Google accidentally deleted a $125 billion pension fund's account
https://qz.com/google-cloud-pension-fund-unisuper-1851472990
I would not say this is unrelated, because operations in the underlying cloud can be a weak link in security
Although I'd certainly be interested in an argument otherwise
esafak
1. That is two years better than nothing.
2. It will likely be well architected.
3. It is open source, so others can fork it when Google abandons it. https://github.com/google/oss-rebuild
gostsamo
> 1. That is two years better than nothing.

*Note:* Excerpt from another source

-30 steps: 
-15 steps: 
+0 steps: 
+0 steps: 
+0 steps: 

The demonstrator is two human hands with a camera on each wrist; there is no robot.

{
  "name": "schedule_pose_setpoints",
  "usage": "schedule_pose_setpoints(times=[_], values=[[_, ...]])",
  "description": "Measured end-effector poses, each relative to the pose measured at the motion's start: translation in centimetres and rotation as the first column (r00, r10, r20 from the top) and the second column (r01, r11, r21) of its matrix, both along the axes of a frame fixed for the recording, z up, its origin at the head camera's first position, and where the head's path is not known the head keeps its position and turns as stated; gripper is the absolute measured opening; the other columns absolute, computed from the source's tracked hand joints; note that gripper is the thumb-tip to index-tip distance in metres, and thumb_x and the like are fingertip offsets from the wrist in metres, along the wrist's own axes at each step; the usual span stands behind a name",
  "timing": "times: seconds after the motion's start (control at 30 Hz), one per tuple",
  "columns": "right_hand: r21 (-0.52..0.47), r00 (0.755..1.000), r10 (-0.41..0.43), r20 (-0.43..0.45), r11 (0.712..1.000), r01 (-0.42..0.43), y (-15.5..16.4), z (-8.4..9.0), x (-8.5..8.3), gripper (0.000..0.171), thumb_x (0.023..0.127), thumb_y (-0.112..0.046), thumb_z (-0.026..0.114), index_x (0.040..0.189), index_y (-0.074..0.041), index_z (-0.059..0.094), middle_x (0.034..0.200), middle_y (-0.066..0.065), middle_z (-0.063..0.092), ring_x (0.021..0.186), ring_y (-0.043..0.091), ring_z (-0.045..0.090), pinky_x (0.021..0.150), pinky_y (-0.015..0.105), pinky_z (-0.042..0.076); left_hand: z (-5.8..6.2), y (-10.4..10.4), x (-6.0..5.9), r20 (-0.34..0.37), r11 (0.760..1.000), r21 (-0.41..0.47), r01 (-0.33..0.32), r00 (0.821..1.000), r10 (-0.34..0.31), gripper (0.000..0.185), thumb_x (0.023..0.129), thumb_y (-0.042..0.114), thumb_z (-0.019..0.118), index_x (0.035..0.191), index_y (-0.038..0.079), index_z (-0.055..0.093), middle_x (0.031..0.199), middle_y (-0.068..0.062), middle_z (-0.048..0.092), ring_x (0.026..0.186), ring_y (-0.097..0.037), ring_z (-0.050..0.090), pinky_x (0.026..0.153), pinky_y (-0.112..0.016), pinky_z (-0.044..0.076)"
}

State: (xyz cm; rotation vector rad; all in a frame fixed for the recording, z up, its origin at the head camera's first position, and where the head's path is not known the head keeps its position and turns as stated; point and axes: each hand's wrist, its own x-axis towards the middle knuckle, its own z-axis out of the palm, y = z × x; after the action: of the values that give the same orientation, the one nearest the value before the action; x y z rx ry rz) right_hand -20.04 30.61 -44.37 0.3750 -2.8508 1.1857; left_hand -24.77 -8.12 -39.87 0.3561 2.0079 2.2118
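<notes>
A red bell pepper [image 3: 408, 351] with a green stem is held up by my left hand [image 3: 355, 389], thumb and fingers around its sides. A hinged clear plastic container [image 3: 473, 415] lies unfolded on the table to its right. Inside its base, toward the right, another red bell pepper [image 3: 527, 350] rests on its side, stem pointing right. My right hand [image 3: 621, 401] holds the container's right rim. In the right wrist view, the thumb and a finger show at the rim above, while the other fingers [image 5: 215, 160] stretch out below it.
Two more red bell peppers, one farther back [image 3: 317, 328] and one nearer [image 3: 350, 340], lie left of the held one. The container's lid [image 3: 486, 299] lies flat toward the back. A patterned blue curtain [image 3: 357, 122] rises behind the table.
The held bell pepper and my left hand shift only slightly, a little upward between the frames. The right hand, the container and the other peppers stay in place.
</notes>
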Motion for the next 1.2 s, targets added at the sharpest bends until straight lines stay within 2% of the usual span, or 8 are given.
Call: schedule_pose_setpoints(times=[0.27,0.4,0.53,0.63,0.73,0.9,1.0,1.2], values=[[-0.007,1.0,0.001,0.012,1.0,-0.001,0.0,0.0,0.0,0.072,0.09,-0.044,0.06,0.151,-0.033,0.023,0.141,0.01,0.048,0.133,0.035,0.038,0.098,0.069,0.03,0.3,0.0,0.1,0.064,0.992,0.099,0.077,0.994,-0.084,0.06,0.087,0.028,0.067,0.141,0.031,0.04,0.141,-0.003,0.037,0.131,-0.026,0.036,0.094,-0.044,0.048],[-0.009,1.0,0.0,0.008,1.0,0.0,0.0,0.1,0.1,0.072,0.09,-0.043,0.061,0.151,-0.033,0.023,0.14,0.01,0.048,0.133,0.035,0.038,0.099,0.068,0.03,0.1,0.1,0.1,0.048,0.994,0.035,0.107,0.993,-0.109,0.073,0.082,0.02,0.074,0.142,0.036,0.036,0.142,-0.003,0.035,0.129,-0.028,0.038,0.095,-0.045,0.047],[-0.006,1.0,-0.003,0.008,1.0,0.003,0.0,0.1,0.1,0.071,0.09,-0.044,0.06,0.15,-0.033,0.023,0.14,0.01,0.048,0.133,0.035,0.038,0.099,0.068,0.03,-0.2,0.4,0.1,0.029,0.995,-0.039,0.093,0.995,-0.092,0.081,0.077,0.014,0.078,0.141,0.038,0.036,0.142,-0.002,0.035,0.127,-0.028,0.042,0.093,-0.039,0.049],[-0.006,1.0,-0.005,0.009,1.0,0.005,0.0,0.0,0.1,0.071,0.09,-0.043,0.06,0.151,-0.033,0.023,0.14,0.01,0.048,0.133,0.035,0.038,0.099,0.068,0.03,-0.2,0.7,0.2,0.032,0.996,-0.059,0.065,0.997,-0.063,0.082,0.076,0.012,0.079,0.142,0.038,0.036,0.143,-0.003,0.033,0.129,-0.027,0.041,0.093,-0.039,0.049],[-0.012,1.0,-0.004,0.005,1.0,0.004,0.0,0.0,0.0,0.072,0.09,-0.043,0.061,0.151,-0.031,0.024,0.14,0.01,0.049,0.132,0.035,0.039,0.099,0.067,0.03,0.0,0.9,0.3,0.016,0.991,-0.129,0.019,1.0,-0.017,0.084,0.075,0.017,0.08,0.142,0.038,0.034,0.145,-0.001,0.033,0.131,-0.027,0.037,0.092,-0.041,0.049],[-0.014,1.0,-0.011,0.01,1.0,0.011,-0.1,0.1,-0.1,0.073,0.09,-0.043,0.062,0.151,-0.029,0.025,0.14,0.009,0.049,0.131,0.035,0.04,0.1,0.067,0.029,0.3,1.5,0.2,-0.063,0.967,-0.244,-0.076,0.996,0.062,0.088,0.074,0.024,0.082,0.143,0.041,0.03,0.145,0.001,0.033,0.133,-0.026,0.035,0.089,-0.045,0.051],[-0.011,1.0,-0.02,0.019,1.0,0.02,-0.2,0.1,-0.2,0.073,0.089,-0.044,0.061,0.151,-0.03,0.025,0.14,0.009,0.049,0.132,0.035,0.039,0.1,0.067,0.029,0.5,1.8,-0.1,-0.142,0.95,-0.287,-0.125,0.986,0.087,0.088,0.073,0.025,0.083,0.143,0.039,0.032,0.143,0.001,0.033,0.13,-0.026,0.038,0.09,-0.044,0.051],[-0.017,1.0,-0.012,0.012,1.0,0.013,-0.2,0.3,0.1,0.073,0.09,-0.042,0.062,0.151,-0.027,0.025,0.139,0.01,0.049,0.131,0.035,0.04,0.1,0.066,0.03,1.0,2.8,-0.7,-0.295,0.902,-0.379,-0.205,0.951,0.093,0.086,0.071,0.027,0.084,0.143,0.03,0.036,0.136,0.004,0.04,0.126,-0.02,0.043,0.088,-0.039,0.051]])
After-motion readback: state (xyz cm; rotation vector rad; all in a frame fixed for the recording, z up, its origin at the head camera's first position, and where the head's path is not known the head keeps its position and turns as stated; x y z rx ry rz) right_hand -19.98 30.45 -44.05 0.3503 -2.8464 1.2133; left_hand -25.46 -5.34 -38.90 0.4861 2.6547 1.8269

This means two migrations in two years.
ezekg
There are some initiatives to help change that: https://osspledge.com
blitzar
Once there are as many private jets available for open source devs as there are for google employees then we are making progress.
ezekg
I think that's the wrong way to frame it. OSS is not meant to make you rich, and expecting that is going to bring more pain than joy. However, I do think businesses should use their success to fund their dependencies in a way that makes sense for them.
ChrisArchitect
Obligatory xkcd: Dependency https://xkcd.com/2347/
This fit in somewhere here?
msuozzo
Author here!
OSS Rebuild should give that Nebraskan the peace of mind to continue their everyday heroism without being pulled away to set up security configs or debug release CI. The rest of the blocks on top can contribute the support to assure themselves and the community that those critical builds are trustworthy.
IMO you need an immutable appliance-like OS that is deterministic and full source bootstrapped to do reproductions with minimized trusting-trust attack risk.
We built ReprOS to solve this problem: https://codeberg.org/stagex/repros
"Git push" to it and it will do a build in a throw-away VM then have the host sign the artifact results and push signatures to the same or a different repo.